- _Problem to solve_: From the first line to the last, repeat the data exactly but leave out the pictures.

:::

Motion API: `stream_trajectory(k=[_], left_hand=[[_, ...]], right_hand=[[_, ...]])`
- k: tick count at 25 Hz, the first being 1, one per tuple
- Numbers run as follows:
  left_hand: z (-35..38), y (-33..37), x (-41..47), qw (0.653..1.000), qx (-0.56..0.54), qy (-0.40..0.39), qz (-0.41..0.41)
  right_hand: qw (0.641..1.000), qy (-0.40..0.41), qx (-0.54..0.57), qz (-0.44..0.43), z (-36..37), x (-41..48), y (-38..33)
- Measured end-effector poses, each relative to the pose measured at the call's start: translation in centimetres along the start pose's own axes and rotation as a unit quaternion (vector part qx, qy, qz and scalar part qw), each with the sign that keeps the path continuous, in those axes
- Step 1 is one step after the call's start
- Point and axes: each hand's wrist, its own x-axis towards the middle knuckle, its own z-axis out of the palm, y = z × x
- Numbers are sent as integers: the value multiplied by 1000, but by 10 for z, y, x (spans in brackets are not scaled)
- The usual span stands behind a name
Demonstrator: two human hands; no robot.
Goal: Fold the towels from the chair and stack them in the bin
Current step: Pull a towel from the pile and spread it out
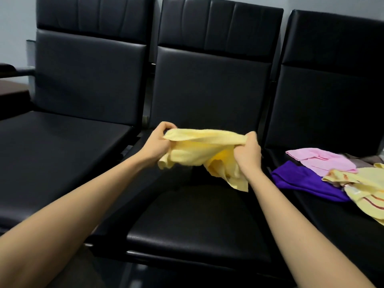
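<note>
A pale yellow towel (199, 150) hangs crumpled in the air above the middle chair seat (193, 221). My left hand (155, 144) grips its left end and my right hand (248, 152) grips its right end, with the top edge stretched between them. On the right chair seat lie a pink towel (320, 161), a purple towel (301, 179) and a yellow striped towel (363, 190), all loosely heaped. No bin is in view.
Three black padded chairs stand in a row; the left chair seat (58, 150) has nothing on it. A dark armrest and a brown surface (12, 88) sit at the far left. Some brownish cloth (361, 159) shows behind the pink towel.
</note>
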Motion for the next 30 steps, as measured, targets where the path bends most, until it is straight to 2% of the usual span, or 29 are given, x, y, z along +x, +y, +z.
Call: stream_trajectory(k=[1, 2, 3, 4, 5, 6, 7, 8, 9, 10, 11, 13, 14, 15, 17, 18, 19, 21, 22, 24, 26, 27, 30], left_hand=[[-1, 7, -2, 993, 71, -89, 13], [-1, 13, -6, 970, 145, -196, 2], [2, 18, -10, 928, 227, -295, -22], [5, 18, -12, 886, 303, -348, -41], [9, 14, -12, 869, 357, -341, -40], [11, 7, -10, 882, 372, -288, -21], [12, 1, -6, 919, 320, -228, -9], [12, -1, -4, 963, 207, -171, -12], [9, -1, -1, 990, 54, -122, -35], [7, -1, 1, 992, -60, -97, -47], [6, 1, 2, 991, -95, -86, -40], [6, 7, 2, 993, 1, -114, 17], [6, 10, 3, 985, 63, -162, 21], [5, 14, 5, 963, 141, -229, 1], [2, 24, 9, 884, 315, -344, -34], [3, 30, 13, 871, 363, -332, -20], [4, 37, 17, 892, 347, -290, 1], [3, 54, 22, 964, 186, -190, 2], [0, 64, 21, 978, 116, -172, -1], [-15, 74, 22, 973, 94, -208, -17], [-28, 83, 21, 935, 150, -313, -69], [-33, 88, 21, 904, 202, -361, -109], [-29, 94, 25, 775, 371, -469, -204]], right_hand=[[996, -12, 85, 17, -2, 2, -3], [991, -25, 128, 13, -3, 3, -6], [989, -36, 145, -3, -2, 4, -8], [988, -42, 145, -24, -2, 5, -9], [991, -49, 122, -39, -1, 6, -8], [994, -62, 66, -57, -2, 8, -7], [992, -91, -26, -80, -6, 10, -4], [976, -135, -135, -103, -11, 13, -1], [948, -180, -232, -121, -15, 13, 1], [921, -211, -300, -128, -17, 13, 5], [905, -216, -343, -129, -18, 11, 10], [918, -149, -354, -98, -19, 9, 10], [931, -119, -338, -73, -22, 9, 7], [945, -109, -302, -59, -26, 11, 4], [968, -137, -201, -54, -33, 18, -4], [977, -145, -149, -46, -37, 21, -9], [985, -143, -87, -31, -42, 23, -12], [990, -142, 1, -18, -52, 26, -19], [987, -155, -8, -40, -59, 28, -23], [957, -212, -158, -123, -72, 36, -29], [899, -274, -294, -177, -83, 36, -35], [882, -310, -310, -171, -86, 35, -37], [830, -443, -327, -90, -82, 31, -37]])
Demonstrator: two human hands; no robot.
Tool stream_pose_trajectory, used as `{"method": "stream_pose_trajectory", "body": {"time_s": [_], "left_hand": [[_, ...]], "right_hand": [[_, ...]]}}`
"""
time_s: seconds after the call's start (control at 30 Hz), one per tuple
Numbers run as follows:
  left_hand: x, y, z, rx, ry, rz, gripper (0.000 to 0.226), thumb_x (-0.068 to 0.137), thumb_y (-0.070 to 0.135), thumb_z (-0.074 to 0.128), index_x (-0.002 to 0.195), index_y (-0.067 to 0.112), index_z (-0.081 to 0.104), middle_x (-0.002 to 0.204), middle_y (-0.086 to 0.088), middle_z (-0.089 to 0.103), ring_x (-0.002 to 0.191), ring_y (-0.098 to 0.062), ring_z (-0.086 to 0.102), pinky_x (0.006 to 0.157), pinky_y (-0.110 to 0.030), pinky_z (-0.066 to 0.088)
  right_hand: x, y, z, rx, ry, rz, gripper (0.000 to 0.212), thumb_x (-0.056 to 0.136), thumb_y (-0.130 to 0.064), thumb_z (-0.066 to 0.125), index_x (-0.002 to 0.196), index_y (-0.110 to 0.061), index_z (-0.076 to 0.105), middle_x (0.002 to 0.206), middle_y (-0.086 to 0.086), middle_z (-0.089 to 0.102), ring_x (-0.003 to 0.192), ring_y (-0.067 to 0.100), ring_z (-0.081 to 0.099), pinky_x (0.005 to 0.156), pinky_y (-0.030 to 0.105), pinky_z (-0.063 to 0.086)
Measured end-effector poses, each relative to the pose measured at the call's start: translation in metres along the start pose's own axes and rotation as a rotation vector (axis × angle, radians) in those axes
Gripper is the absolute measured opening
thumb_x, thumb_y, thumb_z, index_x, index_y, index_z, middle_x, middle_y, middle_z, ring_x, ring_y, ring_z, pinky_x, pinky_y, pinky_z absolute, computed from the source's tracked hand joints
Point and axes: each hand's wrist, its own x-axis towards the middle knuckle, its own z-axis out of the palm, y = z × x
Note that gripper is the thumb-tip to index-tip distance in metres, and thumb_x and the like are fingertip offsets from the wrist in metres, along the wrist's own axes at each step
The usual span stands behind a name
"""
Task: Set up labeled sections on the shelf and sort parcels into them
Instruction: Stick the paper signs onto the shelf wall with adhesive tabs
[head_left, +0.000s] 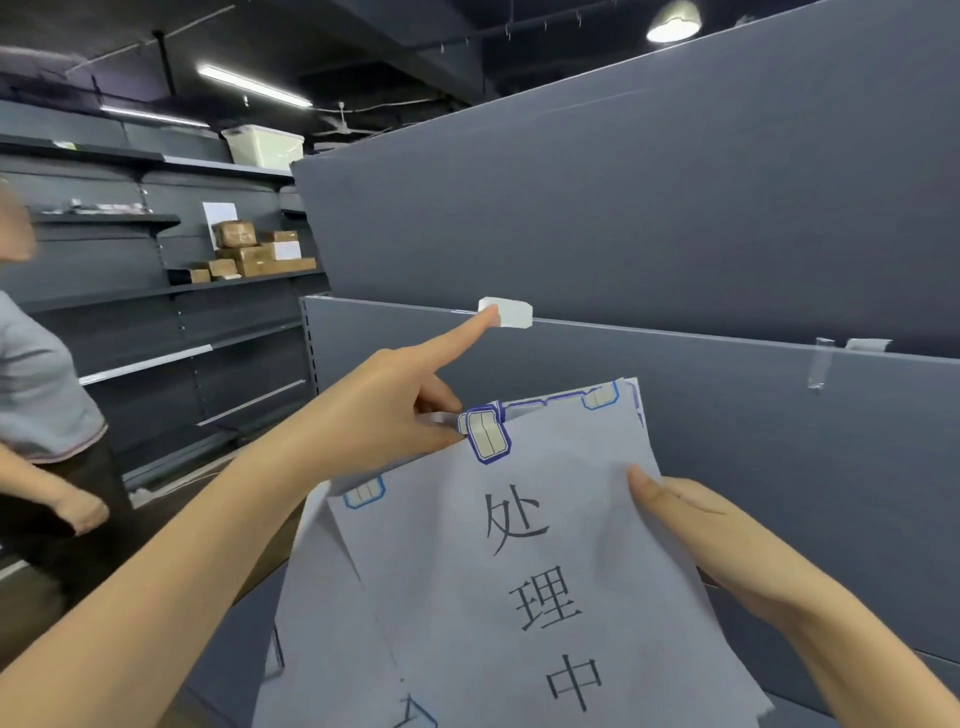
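Pressing a small white sticker (511, 312) onto the seam of the grey shelf panel (675, 208), the left hand (384, 400) is extending its index finger while the other fingers are curling against the paper signs (519, 571). The right hand (691, 525) is pinching the sheets' right edge, thumb on top. No sign is hanging on this panel yet, so labelling looks barely begun; parcels (254, 254) are sitting on a far shelf, sorting apparently still ahead.

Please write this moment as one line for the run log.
stage: labeling shelf | left hand: index finger pressing white sticker onto shelf panel edge | right hand: grip on paper signs | parcels: on far shelf
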Motion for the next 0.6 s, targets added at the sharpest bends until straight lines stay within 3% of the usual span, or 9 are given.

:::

- _Answer section_:
Motion API: `stream_trajectory(k=[_], left_hand=[[_, ...]], right_hand=[[_, ...]])`
- k: tick count at 25 Hz, the first being 1, one per tuple
- Numbers run as follows:
  left_hand: z (-35..38), y (-33..37), x (-41..47), qw (0.653..1.000), qx (-0.56..0.54), qy (-0.40..0.39), qz (-0.41..0.41)
  right_hand: qw (0.641..1.000), qy (-0.40..0.41), qx (-0.54..0.57), qz (-0.44..0.43), z (-36..37), x (-41..48), y (-38..33)
- Measured end-effector poses, each relative to the pose measured at the call's start: translation in centimetres along the start pose's own axes and rotation as a unit quaternion (vector part qx, qy, qz and scalar part qw), each with the sign that keeps the path continuous, in those axes
- Step 1 is one step after the call's start
- Point and axes: each hand's wrist, its own x-axis towards the middle knuckle, its own z-axis out of the palm, y = z × x
- Numbers are sent as integers: the value multiplied by 1000, but by 10 for z, y, x (spans in brackets are not scaled)
- The usual span stands behind a name
Demonstrator: two human hands; no robot.
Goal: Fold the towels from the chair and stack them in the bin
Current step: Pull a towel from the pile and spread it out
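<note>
A pale yellow towel (199, 150) hangs crumpled in the air above the middle chair seat (193, 221). My left hand (155, 144) grips its left end and my right hand (248, 152) grips its right end, with the top edge stretched between them. On the right chair seat lie a pink towel (320, 161), a purple towel (301, 179) and a yellow striped towel (363, 190), all loosely heaped. No bin is in view.
Three black padded chairs stand in a row; the left chair seat (58, 150) has nothing on it. A dark armrest and a brown surface (12, 88) sit at the far left. Some brownish cloth (361, 159) shows behind the pink towel.
</note>
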Motion for the next 30 steps, as measured, targets where the path bends most, until it is straight to 2% of the usual span, or 29 are given, x, y, z along +x, +y, +z.
Call: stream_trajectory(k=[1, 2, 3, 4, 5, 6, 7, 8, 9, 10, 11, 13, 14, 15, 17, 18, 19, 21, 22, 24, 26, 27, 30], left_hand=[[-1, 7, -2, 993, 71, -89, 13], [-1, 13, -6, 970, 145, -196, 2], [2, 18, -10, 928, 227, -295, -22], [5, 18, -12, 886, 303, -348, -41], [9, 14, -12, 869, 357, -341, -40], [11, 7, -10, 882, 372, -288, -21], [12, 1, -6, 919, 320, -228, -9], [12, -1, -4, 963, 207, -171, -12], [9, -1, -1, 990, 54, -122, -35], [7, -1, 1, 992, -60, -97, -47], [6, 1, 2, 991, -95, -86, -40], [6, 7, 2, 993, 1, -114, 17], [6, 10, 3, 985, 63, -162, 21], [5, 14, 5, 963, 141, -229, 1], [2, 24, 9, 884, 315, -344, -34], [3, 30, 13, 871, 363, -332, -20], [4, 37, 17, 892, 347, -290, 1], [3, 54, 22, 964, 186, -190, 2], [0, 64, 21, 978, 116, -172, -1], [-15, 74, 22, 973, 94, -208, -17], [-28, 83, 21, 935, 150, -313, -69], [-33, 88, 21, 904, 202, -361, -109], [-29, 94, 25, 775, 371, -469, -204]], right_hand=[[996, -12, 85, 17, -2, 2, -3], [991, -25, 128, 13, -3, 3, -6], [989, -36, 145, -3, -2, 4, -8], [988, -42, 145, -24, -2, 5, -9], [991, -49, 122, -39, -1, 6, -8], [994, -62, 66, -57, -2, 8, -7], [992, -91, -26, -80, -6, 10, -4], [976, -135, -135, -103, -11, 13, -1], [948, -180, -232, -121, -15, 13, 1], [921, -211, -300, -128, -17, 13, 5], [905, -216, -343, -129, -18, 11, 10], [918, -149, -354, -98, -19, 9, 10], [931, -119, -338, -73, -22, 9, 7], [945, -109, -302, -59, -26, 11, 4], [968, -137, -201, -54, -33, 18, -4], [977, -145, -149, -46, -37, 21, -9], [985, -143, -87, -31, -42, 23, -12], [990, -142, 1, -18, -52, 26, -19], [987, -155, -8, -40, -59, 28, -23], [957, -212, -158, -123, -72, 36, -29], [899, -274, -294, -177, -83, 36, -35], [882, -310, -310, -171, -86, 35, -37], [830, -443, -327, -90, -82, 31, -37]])
Demonstrator: two human hands; no robot.
Tool stream_pose_trajectory, used as `{"method": "stream_pose_trajectory", "body": {"time_s": [_], "left_hand": [[_, ...]], "right_hand": [[_, ...]]}}`
"""
time_s: seconds after the call's start (control at 30 Hz), one per tuple
Numbers run as follows:
  left_hand: x, y, z, rx, ry, rz, gripper (0.000 to 0.226), thumb_x (-0.068 to 0.137), thumb_y (-0.070 to 0.135), thumb_z (-0.074 to 0.128), index_x (-0.002 to 0.195), index_y (-0.067 to 0.112), index_z (-0.081 to 0.104), middle_x (-0.002 to 0.204), middle_y (-0.086 to 0.088), middle_z (-0.089 to 0.103), ring_x (-0.002 to 0.191), ring_y (-0.098 to 0.062), ring_z (-0.086 to 0.102), pinky_x (0.006 to 0.157), pinky_y (-0.110 to 0.030), pinky_z (-0.066 to 0.088)
  right_hand: x, y, z, rx, ry, rz, gripper (0.000 to 0.212), thumb_x (-0.056 to 0.136), thumb_y (-0.130 to 0.064), thumb_z (-0.066 to 0.125), index_x (-0.002 to 0.196), index_y (-0.110 to 0.061), index_z (-0.076 to 0.105), middle_x (0.002 to 0.206), middle_y (-0.086 to 0.086), middle_z (-0.089 to 0.102), ring_x (-0.003 to 0.192), ring_y (-0.067 to 0.100), ring_z (-0.081 to 0.099), pinky_x (0.005 to 0.156), pinky_y (-0.030 to 0.105), pinky_z (-0.063 to 0.086)
Measured end-effector poses, each relative to the pose measured at the call's start: translation in metres along the start pose's own axes and rotation as a rotation vector (axis × angle, radians) in those axes
Gripper is the absolute measured opening
thumb_x, thumb_y, thumb_z, index_x, index_y, index_z, middle_x, middle_y, middle_z, ring_x, ring_y, ring_z, pinky_x, pinky_y, pinky_z absolute, computed from the source's tracked hand joints
Point and axes: each hand's wrist, its own x-axis towards the middle knuckle, its own z-axis out of the palm, y = z × x
Note that gripper is the thumb-tip to index-tip distance in metres, and thumb_x and the like are fingertip offsets from the wrist in metres, along the wrist's own axes at each step
The usual span stands behind a name
"""
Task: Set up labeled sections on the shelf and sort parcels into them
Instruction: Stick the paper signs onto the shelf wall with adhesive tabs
[head_left, +0.000s] 
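Pressing a small white sticker (511, 312) onto the seam of the grey shelf panel (675, 208), the left hand (384, 400) is extending its index finger while the other fingers are curling against the paper signs (519, 571). The right hand (691, 525) is pinching the sheets' right edge, thumb on top. No sign is hanging on this panel yet, so labelling looks barely begun; parcels (254, 254) are sitting on a far shelf, sorting apparently still ahead.

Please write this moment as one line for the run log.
stage: labeling shelf | left hand: index finger pressing white sticker onto shelf panel edge | right hand: grip on paper signs | parcels: on far shelf
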Motion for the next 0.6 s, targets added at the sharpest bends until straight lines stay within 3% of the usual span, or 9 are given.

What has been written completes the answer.